§ **Goal of the exercise**: Write out the listing in full, matching it word for word.

§ **Raw data**:
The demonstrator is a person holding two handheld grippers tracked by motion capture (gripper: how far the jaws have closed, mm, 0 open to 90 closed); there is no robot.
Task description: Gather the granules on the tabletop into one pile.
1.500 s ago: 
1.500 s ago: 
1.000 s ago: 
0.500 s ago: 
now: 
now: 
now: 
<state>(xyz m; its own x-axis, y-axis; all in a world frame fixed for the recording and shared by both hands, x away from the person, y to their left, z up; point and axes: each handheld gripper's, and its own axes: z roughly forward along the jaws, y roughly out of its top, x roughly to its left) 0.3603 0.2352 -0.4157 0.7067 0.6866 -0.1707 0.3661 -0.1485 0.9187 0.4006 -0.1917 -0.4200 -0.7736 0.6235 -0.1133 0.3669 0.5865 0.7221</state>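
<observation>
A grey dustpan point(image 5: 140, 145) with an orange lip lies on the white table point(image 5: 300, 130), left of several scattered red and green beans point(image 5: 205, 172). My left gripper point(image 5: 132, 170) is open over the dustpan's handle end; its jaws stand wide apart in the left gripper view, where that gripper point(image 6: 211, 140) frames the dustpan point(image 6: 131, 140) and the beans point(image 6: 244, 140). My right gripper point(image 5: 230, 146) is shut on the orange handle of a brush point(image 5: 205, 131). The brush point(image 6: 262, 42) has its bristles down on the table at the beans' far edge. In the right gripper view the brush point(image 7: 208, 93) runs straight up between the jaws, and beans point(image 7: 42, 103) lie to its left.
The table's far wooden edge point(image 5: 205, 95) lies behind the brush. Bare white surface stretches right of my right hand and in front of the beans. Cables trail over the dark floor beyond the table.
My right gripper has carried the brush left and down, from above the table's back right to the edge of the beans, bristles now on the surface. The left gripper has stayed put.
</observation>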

§ **Answer box**:
The demonstrator is a person holding two handheld grippers tracked by motion capture (gripper: how far the jaws have closed, mm, 0 open to 90 closed); there is no robot.
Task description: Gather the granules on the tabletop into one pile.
1.500 s ago: 
1.500 s ago: 
1.000 s ago: 
0.500 s ago: 
now: 
now: 
now: 
<state>(xyz m; its own x-axis, y-axis; all in a world frame fixed for the recording and shared by both hands, x away from the person, y to their left, z up; point and axes: each handheld gripper's, and its own axes: z roughly forward along the jaws, y roughly out of its top, x roughly to its left) 0.3603 0.2352 -0.4157 0.7067 0.6866 -0.1707 0.3661 -0.1485 0.9187 0.4006 -0.1917 -0.4200 -0.7736 0.6235 -0.1133 0.3669 0.5865 0.7221</state>
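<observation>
A grey dustpan point(image 5: 140, 145) with an orange lip lies on the white table point(image 5: 300, 130), left of several scattered red and green beans point(image 5: 205, 172). My left gripper point(image 5: 132, 170) is open over the dustpan's handle end; its jaws stand wide apart in the left gripper view, where that gripper point(image 6: 211, 140) frames the dustpan point(image 6: 131, 140) and the beans point(image 6: 244, 140). My right gripper point(image 5: 230, 146) is shut on the orange handle of a brush point(image 5: 205, 131). The brush point(image 6: 262, 42) has its bristles down on the table at the beans' far edge. In the right gripper view the brush point(image 7: 208, 93) runs straight up between the jaws, and beans point(image 7: 42, 103) lie to its left.
The table's far wooden edge point(image 5: 205, 95) lies behind the brush. Bare white surface stretches right of my right hand and in front of the beans. Cables trail over the dark floor beyond the table.
My right gripper has carried the brush left and down, from above the table's back right to the edge of the beans, bristles now on the surface. The left gripper has stayed put.
</observation>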

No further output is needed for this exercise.